Extracted records:
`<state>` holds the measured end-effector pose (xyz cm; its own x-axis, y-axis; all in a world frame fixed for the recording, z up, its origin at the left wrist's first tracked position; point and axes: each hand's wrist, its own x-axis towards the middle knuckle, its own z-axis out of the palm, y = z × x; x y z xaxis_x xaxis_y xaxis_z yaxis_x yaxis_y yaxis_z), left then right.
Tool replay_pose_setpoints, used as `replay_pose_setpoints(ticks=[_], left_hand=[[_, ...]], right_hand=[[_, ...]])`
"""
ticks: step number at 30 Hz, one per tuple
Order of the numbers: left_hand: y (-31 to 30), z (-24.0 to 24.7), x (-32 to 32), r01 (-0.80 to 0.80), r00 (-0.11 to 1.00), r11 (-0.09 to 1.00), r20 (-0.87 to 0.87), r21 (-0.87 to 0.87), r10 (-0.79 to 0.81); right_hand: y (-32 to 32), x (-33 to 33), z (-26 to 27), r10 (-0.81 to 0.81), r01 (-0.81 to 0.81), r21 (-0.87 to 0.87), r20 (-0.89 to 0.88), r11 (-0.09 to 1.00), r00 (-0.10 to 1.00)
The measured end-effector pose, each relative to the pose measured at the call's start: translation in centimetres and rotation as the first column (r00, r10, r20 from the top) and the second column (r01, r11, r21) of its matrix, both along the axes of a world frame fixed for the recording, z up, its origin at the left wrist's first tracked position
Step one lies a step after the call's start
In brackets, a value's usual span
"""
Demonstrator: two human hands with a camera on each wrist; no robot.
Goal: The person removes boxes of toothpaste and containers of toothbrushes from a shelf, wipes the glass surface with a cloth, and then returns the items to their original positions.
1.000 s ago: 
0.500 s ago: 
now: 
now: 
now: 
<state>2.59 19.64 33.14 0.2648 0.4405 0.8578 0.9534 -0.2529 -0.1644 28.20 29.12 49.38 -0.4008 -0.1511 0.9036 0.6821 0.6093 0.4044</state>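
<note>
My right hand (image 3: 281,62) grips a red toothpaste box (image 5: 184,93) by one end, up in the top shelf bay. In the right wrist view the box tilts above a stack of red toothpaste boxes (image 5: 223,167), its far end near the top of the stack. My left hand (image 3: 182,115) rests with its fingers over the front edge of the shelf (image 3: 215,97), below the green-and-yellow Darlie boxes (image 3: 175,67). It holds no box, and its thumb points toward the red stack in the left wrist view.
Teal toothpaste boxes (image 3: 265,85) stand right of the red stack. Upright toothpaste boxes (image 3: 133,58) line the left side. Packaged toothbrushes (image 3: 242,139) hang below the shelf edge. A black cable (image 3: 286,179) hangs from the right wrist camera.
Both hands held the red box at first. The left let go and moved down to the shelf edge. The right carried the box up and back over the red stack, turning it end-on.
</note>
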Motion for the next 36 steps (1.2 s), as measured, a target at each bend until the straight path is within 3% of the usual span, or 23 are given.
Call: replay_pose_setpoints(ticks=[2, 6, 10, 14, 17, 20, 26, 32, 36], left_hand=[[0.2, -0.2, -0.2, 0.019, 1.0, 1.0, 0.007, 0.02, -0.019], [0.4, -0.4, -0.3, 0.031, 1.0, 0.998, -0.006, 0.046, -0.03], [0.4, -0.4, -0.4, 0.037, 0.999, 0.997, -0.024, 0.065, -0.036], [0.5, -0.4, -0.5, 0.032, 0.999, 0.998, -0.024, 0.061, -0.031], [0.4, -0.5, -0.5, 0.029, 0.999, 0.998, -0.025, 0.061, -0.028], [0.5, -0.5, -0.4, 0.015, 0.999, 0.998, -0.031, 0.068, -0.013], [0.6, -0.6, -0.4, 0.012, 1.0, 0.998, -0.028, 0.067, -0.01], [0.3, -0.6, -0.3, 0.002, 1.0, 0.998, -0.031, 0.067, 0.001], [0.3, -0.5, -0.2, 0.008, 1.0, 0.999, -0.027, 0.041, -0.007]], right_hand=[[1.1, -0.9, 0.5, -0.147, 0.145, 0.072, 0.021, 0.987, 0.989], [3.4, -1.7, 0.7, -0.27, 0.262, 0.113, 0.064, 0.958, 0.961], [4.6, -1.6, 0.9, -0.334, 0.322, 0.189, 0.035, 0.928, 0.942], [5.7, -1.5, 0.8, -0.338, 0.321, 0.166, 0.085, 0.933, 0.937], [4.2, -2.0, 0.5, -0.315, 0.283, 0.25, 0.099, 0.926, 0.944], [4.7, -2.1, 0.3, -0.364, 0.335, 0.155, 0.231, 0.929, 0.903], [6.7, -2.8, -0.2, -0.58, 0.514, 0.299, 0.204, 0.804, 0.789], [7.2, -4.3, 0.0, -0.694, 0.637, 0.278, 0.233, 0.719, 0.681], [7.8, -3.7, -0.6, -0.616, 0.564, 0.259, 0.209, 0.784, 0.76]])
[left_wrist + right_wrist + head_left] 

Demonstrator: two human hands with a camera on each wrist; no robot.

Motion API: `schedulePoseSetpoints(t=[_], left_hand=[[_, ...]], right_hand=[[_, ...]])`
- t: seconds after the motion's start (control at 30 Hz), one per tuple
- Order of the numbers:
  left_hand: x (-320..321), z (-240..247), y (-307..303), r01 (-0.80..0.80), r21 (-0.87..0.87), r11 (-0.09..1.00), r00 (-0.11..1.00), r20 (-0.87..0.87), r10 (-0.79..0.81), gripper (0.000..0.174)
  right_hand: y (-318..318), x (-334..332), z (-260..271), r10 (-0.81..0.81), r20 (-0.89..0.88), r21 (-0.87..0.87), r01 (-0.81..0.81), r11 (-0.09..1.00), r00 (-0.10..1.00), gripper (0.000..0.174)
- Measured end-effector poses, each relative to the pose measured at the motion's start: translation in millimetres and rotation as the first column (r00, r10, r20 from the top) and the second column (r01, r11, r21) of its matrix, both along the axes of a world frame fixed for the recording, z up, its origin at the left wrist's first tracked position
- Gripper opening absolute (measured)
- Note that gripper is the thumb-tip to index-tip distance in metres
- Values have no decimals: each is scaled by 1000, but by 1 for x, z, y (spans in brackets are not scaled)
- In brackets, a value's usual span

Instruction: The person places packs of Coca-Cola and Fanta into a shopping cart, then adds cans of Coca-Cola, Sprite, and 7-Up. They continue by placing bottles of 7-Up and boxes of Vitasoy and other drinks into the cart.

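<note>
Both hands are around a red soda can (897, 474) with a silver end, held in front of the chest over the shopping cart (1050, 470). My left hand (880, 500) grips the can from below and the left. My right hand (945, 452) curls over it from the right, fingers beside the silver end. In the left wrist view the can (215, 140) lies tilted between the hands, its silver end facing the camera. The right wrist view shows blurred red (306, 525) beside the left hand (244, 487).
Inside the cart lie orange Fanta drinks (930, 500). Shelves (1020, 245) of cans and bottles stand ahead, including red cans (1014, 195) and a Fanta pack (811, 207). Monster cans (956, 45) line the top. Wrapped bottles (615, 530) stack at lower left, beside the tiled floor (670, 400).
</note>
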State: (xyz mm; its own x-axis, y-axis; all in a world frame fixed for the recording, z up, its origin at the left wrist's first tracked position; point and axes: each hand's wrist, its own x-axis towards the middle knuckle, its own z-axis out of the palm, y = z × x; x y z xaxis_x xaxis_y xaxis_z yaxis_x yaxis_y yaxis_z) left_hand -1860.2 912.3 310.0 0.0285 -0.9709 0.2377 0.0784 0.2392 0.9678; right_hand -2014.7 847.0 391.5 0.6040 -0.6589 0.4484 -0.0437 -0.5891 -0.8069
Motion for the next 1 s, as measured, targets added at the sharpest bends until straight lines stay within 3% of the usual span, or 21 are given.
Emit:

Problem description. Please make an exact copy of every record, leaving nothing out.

Written response.
`<state>` holds the measured end-effector pose (xyz cm; its own x-axis, y-axis; all in a world frame fixed for the recording, z up, its origin at the left wrist's first tracked position; point and axes: each hand's wrist, its own x-axis towards the middle knuckle, its own z-axis out of the palm, y = z × x; x y z xaxis_x xaxis_y xaxis_z yaxis_x yaxis_y yaxis_z), left then right.
Tool replay_pose_setpoints, used as `replay_pose_setpoints(ticks=[_], left_hand=[[_, ...]], right_hand=[[_, ...]])`
"""
ticks: step number at 30 Hz, one per tuple
Order of the numbers: left_hand: y (-31 to 30), z (-24.0 to 24.7), x (-32 to 32), r01 (-0.80 to 0.80), r00 (-0.11 to 1.00), r11 (-0.09 to 1.00), r20 (-0.87 to 0.87), r21 (-0.87 to 0.87), r10 (-0.79 to 0.81); right_hand: y (-32 to 32), x (-33 to 33), z (-26 to 27), r10 (-0.81 to 0.81), r01 (-0.81 to 0.81), r21 (-0.87 to 0.87), r20 (-0.89 to 0.88), r11 (-0.09 to 1.00), r00 (-0.10 to 1.00)
The measured end-effector pose, each relative to the pose measured at the call's start: translation in centimetres and rotation as the first column (r00, r10, r20 from the top) and the second column (r01, r11, r21) of its matrix, both along the axes of a world frame fixed for the recording, z up, its origin at the left wrist's first tracked position
Step one lies a step after the call's start
In brackets, a value's usual span
"""
Demonstrator: two human hands with a camera on each wrist; no robot.
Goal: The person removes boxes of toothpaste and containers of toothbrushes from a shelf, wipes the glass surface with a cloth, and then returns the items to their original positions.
1.000 s ago: 
0.500 s ago: 
now: 
now: 
now: 
<state>2.59 19.64 33.14 0.2648 0.4405 0.8578 0.9534 -0.2529 -0.1644 28.20 29.12 49.38 -0.4008 -0.1511 0.9036 0.6821 0.6093 0.4044</state>
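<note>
My right hand (image 3: 281,62) grips a red toothpaste box (image 5: 184,93) by one end, up in the top shelf bay. In the right wrist view the box tilts above a stack of red toothpaste boxes (image 5: 223,167), its far end near the top of the stack. My left hand (image 3: 182,115) rests with its fingers over the front edge of the shelf (image 3: 215,97), below the green-and-yellow Darlie boxes (image 3: 175,67). It holds no box, and its thumb points toward the red stack in the left wrist view.
Teal toothpaste boxes (image 3: 265,85) stand right of the red stack. Upright toothpaste boxes (image 3: 133,58) line the left side. Packaged toothbrushes (image 3: 242,139) hang below the shelf edge. A black cable (image 3: 286,179) hangs from the right wrist camera.
Both hands held the red box at first. The left let go and moved down to the shelf edge. The right carried the box up and back over the red stack, turning it end-on.
</note>
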Motion for the next 36 steps (1.2 s), as measured, a target at each bend until the straight path is within 3% of the usual span, or 23 are given.
Call: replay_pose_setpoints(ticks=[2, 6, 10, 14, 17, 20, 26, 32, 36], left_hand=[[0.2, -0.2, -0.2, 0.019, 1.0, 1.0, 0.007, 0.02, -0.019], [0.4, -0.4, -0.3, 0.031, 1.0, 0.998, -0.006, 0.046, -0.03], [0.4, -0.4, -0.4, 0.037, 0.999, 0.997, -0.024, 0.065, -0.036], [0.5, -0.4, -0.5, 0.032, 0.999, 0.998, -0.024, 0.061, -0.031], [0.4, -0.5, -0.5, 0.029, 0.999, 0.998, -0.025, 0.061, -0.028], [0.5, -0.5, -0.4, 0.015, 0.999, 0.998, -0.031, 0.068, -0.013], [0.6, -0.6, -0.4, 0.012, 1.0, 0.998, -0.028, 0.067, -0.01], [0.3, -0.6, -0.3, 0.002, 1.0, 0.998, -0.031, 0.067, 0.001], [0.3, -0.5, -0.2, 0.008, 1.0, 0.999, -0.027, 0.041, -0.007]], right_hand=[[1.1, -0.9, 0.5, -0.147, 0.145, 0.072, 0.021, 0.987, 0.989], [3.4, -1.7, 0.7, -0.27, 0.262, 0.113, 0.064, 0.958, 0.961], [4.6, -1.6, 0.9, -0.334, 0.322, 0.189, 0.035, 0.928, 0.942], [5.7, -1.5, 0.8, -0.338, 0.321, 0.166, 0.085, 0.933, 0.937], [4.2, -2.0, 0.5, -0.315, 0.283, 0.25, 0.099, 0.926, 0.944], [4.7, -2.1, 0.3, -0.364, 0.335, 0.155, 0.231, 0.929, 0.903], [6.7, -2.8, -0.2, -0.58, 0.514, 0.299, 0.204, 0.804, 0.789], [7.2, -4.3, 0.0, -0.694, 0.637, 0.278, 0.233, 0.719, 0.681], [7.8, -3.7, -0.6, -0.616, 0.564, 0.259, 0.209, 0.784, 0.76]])
[left_wrist + right_wrist + head_left] 

Demonstrator: two human hands with a camera on each wrist; no robot.

Motion API: `schedulePoseSetpoints(t=[_], left_hand=[[_, ...]], right_hand=[[_, ...]])`
- t: seconds after the motion's start (control at 30 Hz), one per tuple
- Order of the numbers:
  left_hand: x (-320..321), z (-240..247), y (-307..303), r01 (-0.80..0.80), r21 (-0.87..0.87), r11 (-0.09..1.00), r00 (-0.11..1.00), r20 (-0.87..0.87), r10 (-0.79..0.81), gripper (0.000..0.174)
  right_hand: y (-318..318), x (-334..332), z (-260..271), r10 (-0.81..0.81), r20 (-0.89..0.88), r21 (-0.87..0.87), r01 (-0.81..0.81), r11 (-0.09..1.00), r00 (-0.10..1.00), gripper (0.000..0.174)
- Measured end-effector poses, each relative to the pose measured at the motion's start: translation in millimetres and rotation as the first column (r00, r10, r20 from the top) and the second column (r01, r11, r21) of its matrix, both along the axes of a world frame fixed for the recording, z up, its origin at the left wrist's first tracked position
- Gripper opening absolute (measured)
- Note that gripper is the thumb-tip to index-tip distance in metres
- Values have no decimals: each is scaled by 1000, but by 1 for x, z, y (spans in brackets are not scaled)
- In brackets, a value's usual span

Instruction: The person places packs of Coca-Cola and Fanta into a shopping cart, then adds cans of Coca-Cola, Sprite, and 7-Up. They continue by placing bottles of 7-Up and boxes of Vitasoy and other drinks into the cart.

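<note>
Both hands are around a red soda can (897, 474) with a silver end, held in front of the chest over the shopping cart (1050, 470). My left hand (880, 500) grips the can from below and the left. My right hand (945, 452) curls over it from the right, fingers beside the silver end. In the left wrist view the can (215, 140) lies tilted between the hands, its silver end facing the camera. The right wrist view shows blurred red (306, 525) beside the left hand (244, 487).
Inside the cart lie orange Fanta drinks (930, 500). Shelves (1020, 245) of cans and bottles stand ahead, including red cans (1014, 195) and a Fanta pack (811, 207). Monster cans (956, 45) line the top. Wrapped bottles (615, 530) stack at lower left, beside the tiled floor (670, 400).
</note>
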State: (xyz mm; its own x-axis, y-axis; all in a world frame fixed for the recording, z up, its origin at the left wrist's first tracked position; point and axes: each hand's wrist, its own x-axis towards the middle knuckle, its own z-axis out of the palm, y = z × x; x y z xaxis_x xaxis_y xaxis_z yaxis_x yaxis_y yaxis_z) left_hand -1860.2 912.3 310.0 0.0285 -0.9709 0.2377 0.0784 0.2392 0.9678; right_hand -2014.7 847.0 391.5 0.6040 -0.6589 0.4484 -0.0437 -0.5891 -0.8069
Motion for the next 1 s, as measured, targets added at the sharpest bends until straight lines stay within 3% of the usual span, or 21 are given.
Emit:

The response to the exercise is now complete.